THERE WAS AN EXTENDED
silence in the car. Down the street, a woman in her thirties came out of the house where I believed Thierry Mulch had slaughtered his mother and her second family. A little boy walked by the woman’s side as she went to the mailbox, and she gave us a long glance before they went back in.

“I still don’t buy it,” Box said at last.

“Why not?” Aaliyah asked. “It looks obvious to me.”

“Yeah?” Box said. “Except there was another mass murder exactly like this one. You tell me you’ve got Mulch connected to that one too, and I’ll start believing that this dead guy is behind it all.”

“Smart man,” I said.

“Dr. Cross,” Detective Sergeant began.

“No, he’s right,” I said. “I do need that and I don’t have it. Can we use a desk and a computer at your office?”

Box said, “Are you—”

“It’s the least we can do,” Sergeant said.
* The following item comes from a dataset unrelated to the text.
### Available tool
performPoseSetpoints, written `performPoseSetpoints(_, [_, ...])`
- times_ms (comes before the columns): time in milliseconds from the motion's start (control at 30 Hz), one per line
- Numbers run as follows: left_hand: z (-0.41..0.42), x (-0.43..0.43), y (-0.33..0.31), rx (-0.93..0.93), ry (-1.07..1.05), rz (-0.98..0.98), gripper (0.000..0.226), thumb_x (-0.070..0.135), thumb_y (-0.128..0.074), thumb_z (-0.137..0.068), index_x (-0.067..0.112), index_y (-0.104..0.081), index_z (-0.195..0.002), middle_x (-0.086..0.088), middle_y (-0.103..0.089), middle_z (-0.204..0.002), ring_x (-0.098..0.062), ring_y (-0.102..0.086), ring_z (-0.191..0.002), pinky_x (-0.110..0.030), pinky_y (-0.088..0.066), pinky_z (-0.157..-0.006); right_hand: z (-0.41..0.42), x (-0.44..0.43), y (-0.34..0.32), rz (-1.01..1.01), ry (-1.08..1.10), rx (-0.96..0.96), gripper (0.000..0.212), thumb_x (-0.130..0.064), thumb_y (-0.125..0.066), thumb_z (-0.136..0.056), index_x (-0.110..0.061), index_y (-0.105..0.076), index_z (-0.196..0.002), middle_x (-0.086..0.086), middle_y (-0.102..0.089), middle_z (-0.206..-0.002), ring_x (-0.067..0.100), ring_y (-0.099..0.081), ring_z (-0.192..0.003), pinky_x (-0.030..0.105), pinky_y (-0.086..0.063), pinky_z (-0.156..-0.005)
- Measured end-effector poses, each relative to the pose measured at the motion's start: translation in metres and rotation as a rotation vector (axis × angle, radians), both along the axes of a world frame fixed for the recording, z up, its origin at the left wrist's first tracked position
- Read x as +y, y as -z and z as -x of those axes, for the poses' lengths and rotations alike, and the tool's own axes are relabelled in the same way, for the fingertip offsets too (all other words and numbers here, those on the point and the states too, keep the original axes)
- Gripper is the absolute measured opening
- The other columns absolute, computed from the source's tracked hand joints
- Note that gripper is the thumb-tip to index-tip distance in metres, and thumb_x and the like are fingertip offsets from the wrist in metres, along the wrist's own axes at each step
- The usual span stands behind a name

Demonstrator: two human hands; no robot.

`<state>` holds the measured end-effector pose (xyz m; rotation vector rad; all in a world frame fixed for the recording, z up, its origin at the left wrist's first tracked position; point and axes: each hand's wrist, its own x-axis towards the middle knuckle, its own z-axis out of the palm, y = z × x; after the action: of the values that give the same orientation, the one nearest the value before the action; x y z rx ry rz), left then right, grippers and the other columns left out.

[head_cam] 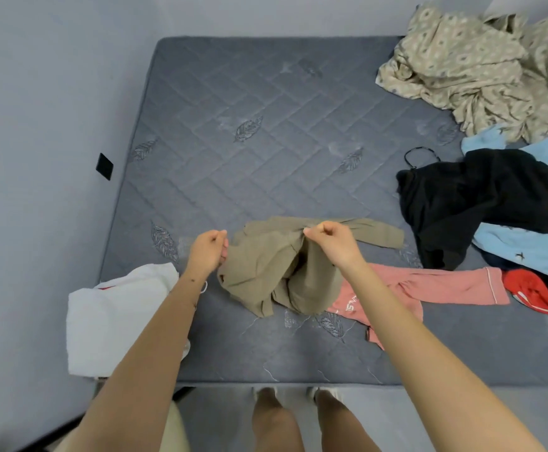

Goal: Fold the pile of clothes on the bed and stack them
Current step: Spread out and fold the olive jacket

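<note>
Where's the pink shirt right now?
In the head view, the pink shirt lies on the mattress right of centre, between the khaki garment and the red garment.

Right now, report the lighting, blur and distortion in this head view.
Head view: soft, even light, no glare; only faint shadow beneath the khaki garment that the left hand and right hand pinch; wide-angle distortion bows the mattress edges; detail slightly soft throughout.

arms: left forearm [155, 337] and right forearm [412, 337] bare along their whole visible length
hands: left hand [209, 251] and right hand [331, 243] bare
legs [272, 425]: bare
feet [266, 391]: pale whitish footwear, blurred, type unclear
clothing: cream cloth [174, 429] at lower edge, garment type unclear
</note>
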<state>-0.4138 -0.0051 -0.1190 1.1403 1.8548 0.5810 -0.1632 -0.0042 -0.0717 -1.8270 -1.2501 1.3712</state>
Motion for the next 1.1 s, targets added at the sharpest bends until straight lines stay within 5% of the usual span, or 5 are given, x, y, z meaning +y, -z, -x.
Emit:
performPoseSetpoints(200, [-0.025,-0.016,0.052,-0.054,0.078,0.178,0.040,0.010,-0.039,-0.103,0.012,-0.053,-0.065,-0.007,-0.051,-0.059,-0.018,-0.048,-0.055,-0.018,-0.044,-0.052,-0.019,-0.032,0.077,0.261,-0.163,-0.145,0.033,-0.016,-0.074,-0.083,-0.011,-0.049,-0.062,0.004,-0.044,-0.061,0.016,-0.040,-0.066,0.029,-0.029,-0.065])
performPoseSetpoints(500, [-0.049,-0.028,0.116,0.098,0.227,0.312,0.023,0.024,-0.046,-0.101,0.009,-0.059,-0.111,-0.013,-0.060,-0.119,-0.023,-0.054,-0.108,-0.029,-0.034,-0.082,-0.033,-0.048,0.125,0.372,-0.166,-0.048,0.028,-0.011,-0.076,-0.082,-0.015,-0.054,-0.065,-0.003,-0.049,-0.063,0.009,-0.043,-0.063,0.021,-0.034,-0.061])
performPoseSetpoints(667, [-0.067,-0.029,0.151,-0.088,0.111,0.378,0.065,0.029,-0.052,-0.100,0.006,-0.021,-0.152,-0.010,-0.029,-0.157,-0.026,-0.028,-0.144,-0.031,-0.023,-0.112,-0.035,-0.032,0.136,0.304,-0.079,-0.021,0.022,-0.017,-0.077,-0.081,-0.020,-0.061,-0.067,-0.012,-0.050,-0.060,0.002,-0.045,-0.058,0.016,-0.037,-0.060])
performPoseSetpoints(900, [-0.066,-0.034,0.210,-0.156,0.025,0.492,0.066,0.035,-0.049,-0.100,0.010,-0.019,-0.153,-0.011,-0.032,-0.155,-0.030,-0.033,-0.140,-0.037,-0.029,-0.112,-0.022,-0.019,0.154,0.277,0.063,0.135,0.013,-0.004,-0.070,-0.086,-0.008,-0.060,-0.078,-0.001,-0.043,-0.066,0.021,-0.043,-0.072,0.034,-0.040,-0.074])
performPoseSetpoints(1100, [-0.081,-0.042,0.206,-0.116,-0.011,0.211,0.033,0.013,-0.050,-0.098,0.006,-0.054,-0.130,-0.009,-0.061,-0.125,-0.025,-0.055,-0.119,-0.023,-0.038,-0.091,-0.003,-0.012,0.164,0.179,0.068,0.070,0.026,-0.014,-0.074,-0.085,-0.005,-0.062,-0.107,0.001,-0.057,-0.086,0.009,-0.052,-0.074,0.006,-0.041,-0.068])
Twenty-five minutes later, Aaliyah was working at a computer in the Homicide bureau of the Omaha Police Department, and I was making phone calls. I called Ned Mahoney first, hoping we’d gotten some kind of match through the facial-recognition software, but so far, he said, it was still searching. I told him about Mulch looking like a suspect in the Daley slayings.

“Anything that links Mulch to the killings in Fort Worth?” he asked.

“Not yet,” I said. “I’ll let you know.”

I called John Sampson next and brought him up to date. He was with our computer experts looking through the files of Preston Elliot, the dead programmer whose bones were found in the pigsty in rural Virginia.

“Get anything yet?” I asked.

“Not so far,” he admitted. “But they found some encrypted files about an hour ago. So maybe we’ll get lucky once they break them.”

Then I called the Fort Worth Police Department looking for Detective J. P. Vincente and found out he was now Lieutenant J. P. Vincente.